These small plants makes an excellent addition to CP collection. In fact it makes a wonderful weed if you aren't careful.

Seeds distributed by the Seed Bank as Drosera sessilifolia may actually have been Drosera burmannii or hybrids between Drosera burmannii and Drosera sessilifolia. The seed available since 2009 are correct.

In the wild Drosera burmannii and Drosera sessilifolia generally grow as annuals. This means under normal circumstances within one growing season they will grow quickly, bloom, set seed and die. The seeds sprout with the onset of the next rainy season and require warm and bright conditions to do well. The plants bloom and then die as the ground dries out.

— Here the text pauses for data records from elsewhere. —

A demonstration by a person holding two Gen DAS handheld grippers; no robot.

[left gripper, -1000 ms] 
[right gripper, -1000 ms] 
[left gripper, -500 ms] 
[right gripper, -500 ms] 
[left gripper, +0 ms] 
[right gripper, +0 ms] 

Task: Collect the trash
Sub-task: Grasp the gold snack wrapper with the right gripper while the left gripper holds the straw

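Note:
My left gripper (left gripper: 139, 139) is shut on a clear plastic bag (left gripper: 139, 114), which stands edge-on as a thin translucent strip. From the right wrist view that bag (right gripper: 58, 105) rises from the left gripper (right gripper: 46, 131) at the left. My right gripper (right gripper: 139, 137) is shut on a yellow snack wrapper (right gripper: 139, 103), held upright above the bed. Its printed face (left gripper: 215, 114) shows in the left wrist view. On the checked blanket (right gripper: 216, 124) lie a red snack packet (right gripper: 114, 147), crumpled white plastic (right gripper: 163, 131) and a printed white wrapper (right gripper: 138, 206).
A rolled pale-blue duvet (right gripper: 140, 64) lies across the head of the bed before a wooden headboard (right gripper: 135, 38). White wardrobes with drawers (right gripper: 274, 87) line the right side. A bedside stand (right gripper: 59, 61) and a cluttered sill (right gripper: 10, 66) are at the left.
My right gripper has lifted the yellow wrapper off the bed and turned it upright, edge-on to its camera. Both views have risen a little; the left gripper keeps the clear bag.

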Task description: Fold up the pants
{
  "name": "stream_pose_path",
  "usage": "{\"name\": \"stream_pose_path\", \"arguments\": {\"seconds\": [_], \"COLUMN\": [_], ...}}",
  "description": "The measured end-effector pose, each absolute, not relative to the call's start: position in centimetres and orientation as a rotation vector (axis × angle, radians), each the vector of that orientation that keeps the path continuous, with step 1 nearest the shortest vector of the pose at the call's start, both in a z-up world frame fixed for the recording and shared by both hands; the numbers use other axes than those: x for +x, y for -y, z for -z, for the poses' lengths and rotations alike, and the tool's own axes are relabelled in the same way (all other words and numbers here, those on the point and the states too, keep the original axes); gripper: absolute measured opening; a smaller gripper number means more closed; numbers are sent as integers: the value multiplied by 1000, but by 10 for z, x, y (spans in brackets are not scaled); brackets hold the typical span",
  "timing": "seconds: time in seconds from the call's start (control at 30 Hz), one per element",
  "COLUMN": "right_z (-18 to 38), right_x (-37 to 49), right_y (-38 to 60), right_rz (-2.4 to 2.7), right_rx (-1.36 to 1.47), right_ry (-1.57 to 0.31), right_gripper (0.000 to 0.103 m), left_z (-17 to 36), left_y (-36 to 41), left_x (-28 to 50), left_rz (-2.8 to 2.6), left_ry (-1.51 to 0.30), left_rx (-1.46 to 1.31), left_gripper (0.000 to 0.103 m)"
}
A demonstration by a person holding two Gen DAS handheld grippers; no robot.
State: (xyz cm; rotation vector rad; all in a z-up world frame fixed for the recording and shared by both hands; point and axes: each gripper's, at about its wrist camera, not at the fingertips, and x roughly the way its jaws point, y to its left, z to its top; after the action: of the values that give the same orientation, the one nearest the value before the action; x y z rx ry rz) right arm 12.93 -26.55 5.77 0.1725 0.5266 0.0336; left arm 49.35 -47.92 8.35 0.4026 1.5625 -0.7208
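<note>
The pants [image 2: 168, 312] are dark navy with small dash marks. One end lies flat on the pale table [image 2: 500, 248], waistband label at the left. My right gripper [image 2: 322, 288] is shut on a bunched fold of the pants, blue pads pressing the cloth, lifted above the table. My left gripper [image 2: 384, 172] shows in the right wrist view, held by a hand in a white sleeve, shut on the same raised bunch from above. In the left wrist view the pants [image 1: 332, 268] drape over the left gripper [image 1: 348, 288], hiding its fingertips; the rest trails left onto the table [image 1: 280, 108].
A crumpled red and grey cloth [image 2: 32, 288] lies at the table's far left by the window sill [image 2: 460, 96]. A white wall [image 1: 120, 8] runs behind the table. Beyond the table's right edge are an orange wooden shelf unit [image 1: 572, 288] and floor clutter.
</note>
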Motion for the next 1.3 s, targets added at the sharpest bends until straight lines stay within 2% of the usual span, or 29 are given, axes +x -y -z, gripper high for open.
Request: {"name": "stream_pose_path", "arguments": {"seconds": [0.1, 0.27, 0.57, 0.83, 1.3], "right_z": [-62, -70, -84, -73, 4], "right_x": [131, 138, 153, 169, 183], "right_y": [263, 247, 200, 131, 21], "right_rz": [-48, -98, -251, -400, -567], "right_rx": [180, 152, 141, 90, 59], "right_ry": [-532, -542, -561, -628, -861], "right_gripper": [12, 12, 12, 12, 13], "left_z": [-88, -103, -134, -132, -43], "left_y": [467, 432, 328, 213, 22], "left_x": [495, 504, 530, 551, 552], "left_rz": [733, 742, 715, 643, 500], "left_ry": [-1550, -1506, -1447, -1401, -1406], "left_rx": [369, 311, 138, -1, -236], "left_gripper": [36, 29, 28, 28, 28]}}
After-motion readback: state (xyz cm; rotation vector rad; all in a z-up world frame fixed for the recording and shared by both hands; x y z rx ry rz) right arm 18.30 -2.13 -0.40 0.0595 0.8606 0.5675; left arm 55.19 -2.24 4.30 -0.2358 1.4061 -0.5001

There are locations in nature where Drosera burmannii survives for multiple years and Drosera sessilifolia is capable of this as well. You can maintain both species a number of years if you remove the flower stalks as soon as you notice them, keep the plants in their ideal circumstances of heat and light, and repot them about every three years after the mat of old leaves gets thick enough to interfere with new roots. Since it is difficult to clean up and repot the plants without some losses, it is best to allow some of the plants to bloom. When you allow them to bloom, the plants may be reduced in size substantially and have difficulty recovering if you have not been feeding them regularly. Feed them to keep this from happening. If the plants are in a terrarium that fogs, the plants should probably be removed or moved to a drier terrarium so the capsules don't get moldy.

Drosera burmannii and Drosera sessilifolia plants can be started from seed and grown like other subtropical Drosera. A temperature between 20°C to 25°C (70°F to 80°F) works best for germination of Drosera sessilifolia; Drosera burmannii might prefer a few degrees warmer depending of source location. Please see Sowing Seeds Step-by-Step for more details on starting seeds and the growing guide Growing Subtropical Drosera for more information on growing them. Adult plants are best managed in small pots in trays of water. They do very well under a constant light cycle in terrariums at typical human house temperatures.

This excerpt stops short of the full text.